In [17]:
import torch
import torch.optim as optim
import numpy as np
from transformer import Transformer
from metrics import Evaluator
from datasets import load_dataset
from utils import *
from training import *
from tokenizer import *

device = "cuda" if torch.cuda.is_available() else "cpu"
print(f"Using {device}")

Using cpu


In [18]:
traindict = load_dataset("opus100", "de-en", split="train")
testdict = load_dataset("opus100", "de-en", split="test")

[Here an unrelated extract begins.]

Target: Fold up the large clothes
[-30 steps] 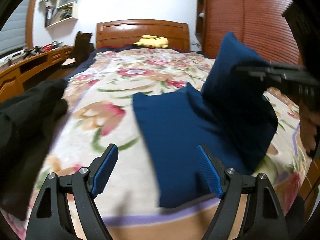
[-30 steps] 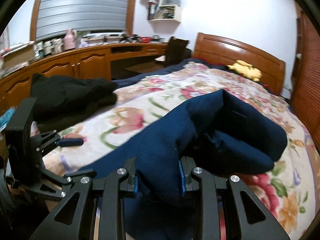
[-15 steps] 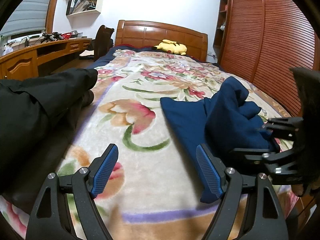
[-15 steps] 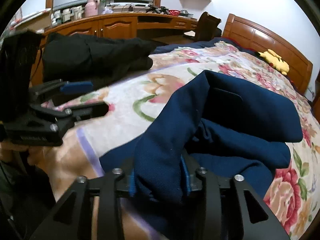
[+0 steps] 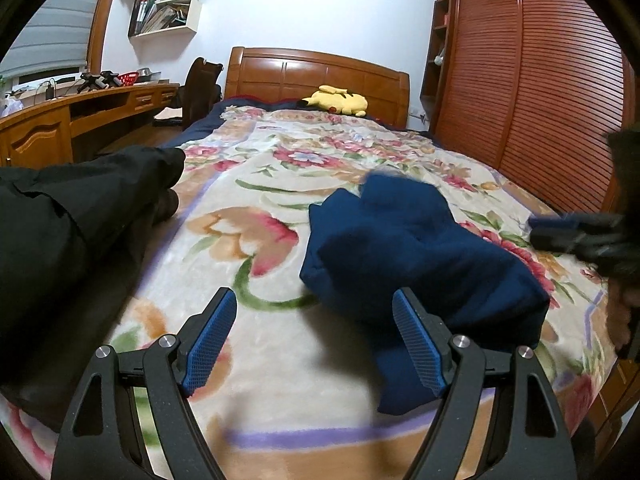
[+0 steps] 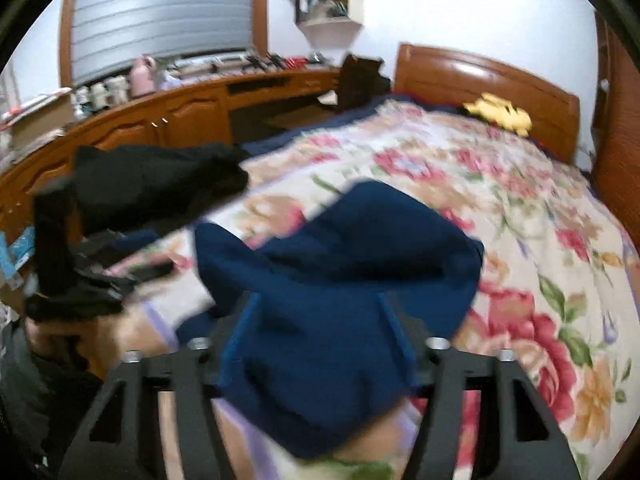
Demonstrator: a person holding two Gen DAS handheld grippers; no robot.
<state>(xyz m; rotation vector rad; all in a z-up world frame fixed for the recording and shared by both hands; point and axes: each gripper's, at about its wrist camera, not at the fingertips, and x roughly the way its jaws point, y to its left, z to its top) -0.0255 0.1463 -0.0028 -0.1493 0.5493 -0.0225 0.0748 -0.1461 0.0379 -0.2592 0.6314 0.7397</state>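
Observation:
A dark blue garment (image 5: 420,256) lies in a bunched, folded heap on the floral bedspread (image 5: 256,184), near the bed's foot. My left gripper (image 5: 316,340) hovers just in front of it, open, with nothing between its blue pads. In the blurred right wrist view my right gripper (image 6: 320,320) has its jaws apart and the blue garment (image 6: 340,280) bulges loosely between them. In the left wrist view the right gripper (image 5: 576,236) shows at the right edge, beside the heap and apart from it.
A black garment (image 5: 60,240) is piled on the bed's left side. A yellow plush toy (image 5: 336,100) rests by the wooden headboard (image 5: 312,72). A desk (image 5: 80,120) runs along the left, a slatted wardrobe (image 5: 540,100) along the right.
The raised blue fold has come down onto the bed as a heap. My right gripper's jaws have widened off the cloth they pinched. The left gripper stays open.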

Found cached dataset opus100 (/Users/tonimo/.cache/huggingface/datasets/opus100/de-en/0.0.0/256f3196b69901fb0c79810ef468e2c4ed84fbd563719920b1ff1fdc750f7704)


In [None]:
train_inputs, train_labels = get_split(traindict, "en", "de", size=100000)
test_inputs, test_labels = get_split(testdict, "en", "de", size=1000)
trainset = Dataset(train_inputs, train_labels)
testset = Dataset(test_inputs, test_labels)

In [None]:
trainframe = trainset.dataframe()
trainframe.head()

Unnamed: 0,inputs,labels
0,It's greed that it's gonna be the death of you...,Deine Habgier wird noch dein Tod sein.
1,Vega.,- Vega.
2,Just say when.,Sagen Sie einfach stopp.
3,- Wait.,- Warte.
4,I don't wanna be here.,Ich will nicht hier sein.


In [None]:
testframe = testset.dataframe()
testframe.head()

Unnamed: 0,inputs,labels
0,"By clicking on 'Save profile', you the user ag...",Die Nutzungsbedingungen werden durch das Klick...
1,I wanted to show you something first.,Ich wollte dir erst noch etwas zeigen.
2,You have suffered because of Shinkichi.,Du musstest wegen Shinkichi leiden.
3,"moodle:bg-bab: Calendar: Day view: Friday, 25 ...",moodle:bg-bab: Kalender: Tagesansicht: Freitag...
4,"I mean, most people, they see another person w...","Ich meine, die meisten Leuten sehen eine ander..."


In [None]:
print(trainframe.isnull().values.any())
trainframe.describe()

False


Unnamed: 0,inputs,labels
count,100000,100000
unique,96385,96634
top,Whereas:,in Erwägung nachstehender Gründe:
freq,49,48


In [None]:
print(testframe.isnull().values.any())
testframe.describe()

False


Unnamed: 0,inputs,labels
count,1000,1000
unique,999,998
top,Yes.,Ja.
freq,2,3


In [None]:
trainset.sample()

[('I declare, based on my own judgement and on the information at my disposal, including, inter alia, the results of work of the internal audit service, that:',
  'Ich erkläre aufgrund meiner Einschätzung und aufgrund der mir zur Verfügung stehenden Informationen, zu denen u. a. die Ergebnisse der Arbeit des internen Revisionsdienstes gehören, Folgendes:')]

In [None]:
testset.sample()

[('A lot of you are probably wondering... ..how we divide the work.',
  'Sie fragen sich vermutlich, wie wir unsere Arbeit aufteilen.')]

In [None]:
corpus_en = trainset.corpus(split=0) + testset.corpus(split=0)
corpus_de = trainset.corpus(split=1) + testset.corpus(split=1)
tokenizer_en = Nerdimizer()
tokenizer_de = Nerdimizer()
tokenizer_en.train(corpus_en, size=25000)
tokenizer_de.train(corpus_de, size=25000)
translator = Translator(tokenizer_en, tokenizer_de)

In [None]:
en_vocab, de_vocab = translator.vocab_size()
maxlen_train = trainset.maxlen(translator)
maxlen_test = testset.maxlen(translator)
maxlen = min(maxlen_train, maxlen_test, 256)
start, end, pad = tokenizer_en["[S]"], tokenizer_en["[E]"], tokenizer_en["[P]"]
print(f"Number of input tokens: {len(tokenizer_en)}\nNumber of output tokens: {len(tokenizer_de)}")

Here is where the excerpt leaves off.